🧠 Agent Engineering Wiki

🛠️ Solution · 3 sources

← Knowledge map 📰 Live feed 📈 Storylines 🔔 RSS

LLM-as-judge: model-graded evaluation of traces and outputs

TL;DR

Use a model to grade a model: give an LLM the agent's output (or its full trace), plus a rubric, and have it return a structured verdict. It scales the judgment human raters can't keep up with — every production trace, every CI run — and is the practical backbone of agent evaluation when answers are open-ended.

State of the art

The pattern is maturing from "ask GPT to rate 1–5" toward structured, trajectory-level judging: detectors that read a trace and emit categorized failures with confidence scores and causal chains (AWS's Strands Evals) rather than a single scalar. The headline cost problem — running a frontier judge over every trace is expensive — is being attacked by fine-tuning small open judges on production traces: LangChain and Fireworks report matching frontier-judge quality at roughly 1/100th the cost by mining perceived-error signals from real traffic. A related frontier is judging *before* deployment — OpenAI's deployment simulation predicts model behavior on real conversation data pre-release, using model-graded simulation as a forecasting tool rather than a post-hoc check.

What's new

Cheap, specialized judges: instead of paying frontier-model rates per trace, teams fine-tune a small open model on their own production traces and recover near-frontier judging quality — turning LLM-as-judge from a sampling luxury into something you can run on the whole stream.

Trade-offs

The judge is itself a non-deterministic model: it has biases (verbosity, position, self-preference), can be gamed, and needs its *own* validation against human labels or it just launders noise. Cheap fine-tuned judges narrow the cost gap but can overfit to the trace distribution they were trained on and miss novel failure modes. Best when paired with a rubric and a held-out human-labeled set, and when you care about explanations (which step failed) rather than a single opaque score.
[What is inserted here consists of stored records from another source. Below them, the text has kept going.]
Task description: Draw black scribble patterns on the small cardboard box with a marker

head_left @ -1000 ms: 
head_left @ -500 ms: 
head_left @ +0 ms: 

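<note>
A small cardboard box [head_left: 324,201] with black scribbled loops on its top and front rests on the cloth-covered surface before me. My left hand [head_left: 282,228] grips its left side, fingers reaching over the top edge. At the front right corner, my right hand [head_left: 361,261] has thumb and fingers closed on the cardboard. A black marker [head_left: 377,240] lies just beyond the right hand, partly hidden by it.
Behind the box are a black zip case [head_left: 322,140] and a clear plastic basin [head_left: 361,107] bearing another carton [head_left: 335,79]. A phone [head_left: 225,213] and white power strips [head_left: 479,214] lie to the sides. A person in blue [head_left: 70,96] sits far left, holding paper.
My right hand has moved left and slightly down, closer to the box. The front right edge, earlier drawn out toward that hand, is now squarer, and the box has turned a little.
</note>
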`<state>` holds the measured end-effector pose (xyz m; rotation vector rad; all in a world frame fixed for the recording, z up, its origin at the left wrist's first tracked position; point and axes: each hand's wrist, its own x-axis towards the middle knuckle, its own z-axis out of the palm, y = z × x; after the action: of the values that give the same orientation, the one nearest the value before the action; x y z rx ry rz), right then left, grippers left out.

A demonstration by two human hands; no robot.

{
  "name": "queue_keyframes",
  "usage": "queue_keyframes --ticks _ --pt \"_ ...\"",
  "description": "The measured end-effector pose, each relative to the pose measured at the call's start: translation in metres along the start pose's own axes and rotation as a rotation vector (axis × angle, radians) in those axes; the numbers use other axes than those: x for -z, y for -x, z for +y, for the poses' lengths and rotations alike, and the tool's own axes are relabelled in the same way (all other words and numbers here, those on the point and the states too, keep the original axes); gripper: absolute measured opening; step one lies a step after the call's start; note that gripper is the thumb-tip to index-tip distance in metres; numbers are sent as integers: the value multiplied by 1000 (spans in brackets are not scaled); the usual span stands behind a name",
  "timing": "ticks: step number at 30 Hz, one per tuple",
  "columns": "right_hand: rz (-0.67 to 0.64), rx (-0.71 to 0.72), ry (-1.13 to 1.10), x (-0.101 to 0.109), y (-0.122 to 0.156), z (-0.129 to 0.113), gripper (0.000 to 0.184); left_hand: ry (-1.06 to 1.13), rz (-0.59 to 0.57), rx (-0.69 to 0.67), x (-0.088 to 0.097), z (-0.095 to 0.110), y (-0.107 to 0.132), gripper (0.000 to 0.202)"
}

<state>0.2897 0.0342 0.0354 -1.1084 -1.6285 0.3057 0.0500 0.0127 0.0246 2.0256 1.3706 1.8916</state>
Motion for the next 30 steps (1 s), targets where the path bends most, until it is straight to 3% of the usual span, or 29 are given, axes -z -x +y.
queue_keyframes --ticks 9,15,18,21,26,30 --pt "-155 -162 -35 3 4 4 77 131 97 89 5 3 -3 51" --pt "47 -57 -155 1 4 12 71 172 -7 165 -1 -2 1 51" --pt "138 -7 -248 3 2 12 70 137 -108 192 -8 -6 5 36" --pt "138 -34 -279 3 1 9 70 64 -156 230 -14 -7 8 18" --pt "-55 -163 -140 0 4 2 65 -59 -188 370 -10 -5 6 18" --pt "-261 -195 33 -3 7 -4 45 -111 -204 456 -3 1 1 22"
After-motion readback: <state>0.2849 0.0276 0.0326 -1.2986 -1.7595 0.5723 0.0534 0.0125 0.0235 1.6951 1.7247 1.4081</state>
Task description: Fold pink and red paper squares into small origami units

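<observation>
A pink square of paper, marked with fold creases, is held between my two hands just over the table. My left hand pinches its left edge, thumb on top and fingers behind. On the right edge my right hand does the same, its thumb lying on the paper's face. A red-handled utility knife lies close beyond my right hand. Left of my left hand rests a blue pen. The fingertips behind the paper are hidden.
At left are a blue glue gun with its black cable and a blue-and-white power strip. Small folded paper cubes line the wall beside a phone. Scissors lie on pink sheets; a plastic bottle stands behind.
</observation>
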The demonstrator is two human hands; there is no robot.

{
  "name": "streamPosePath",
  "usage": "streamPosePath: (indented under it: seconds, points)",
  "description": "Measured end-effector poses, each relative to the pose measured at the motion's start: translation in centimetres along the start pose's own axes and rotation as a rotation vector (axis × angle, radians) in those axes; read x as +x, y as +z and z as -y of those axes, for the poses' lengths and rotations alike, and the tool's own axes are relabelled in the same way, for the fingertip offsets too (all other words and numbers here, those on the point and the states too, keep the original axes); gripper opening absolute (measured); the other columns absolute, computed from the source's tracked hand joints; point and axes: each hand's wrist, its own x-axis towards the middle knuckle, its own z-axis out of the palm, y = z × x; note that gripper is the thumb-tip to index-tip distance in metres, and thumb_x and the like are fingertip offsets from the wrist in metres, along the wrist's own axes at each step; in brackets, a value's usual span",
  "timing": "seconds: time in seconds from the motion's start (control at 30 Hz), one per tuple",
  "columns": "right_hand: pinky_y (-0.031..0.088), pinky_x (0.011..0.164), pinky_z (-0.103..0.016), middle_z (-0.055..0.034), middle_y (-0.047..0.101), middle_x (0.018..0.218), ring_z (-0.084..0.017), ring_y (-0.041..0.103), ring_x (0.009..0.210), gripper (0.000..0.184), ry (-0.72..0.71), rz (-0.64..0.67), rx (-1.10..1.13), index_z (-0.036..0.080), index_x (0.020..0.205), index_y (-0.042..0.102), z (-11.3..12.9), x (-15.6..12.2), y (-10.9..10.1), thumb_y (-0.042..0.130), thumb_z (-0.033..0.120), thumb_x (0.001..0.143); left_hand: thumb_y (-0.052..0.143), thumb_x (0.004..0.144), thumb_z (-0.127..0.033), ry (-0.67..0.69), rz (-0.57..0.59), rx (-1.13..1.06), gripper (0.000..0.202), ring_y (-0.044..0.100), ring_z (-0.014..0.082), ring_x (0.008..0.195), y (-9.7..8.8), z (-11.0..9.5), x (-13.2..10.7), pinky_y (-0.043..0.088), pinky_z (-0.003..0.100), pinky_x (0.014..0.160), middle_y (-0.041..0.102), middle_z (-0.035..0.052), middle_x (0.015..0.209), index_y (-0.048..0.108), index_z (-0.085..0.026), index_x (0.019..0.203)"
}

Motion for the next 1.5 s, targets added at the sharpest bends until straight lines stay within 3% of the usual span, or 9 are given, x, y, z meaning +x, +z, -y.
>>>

Why it matters for platform engineers

This is what makes continuous agent eval affordable: a judge you can run in CI and on live traffic to catch regressions a model upgrade or prompt change introduces. The cost knob (frontier vs. fine-tuned local judge) is a real budget decision, and the judge becomes a dependency you must monitor and re-validate like any other piece of infra. Pairs with agent benchmarks for the fixed-task side of evaluation.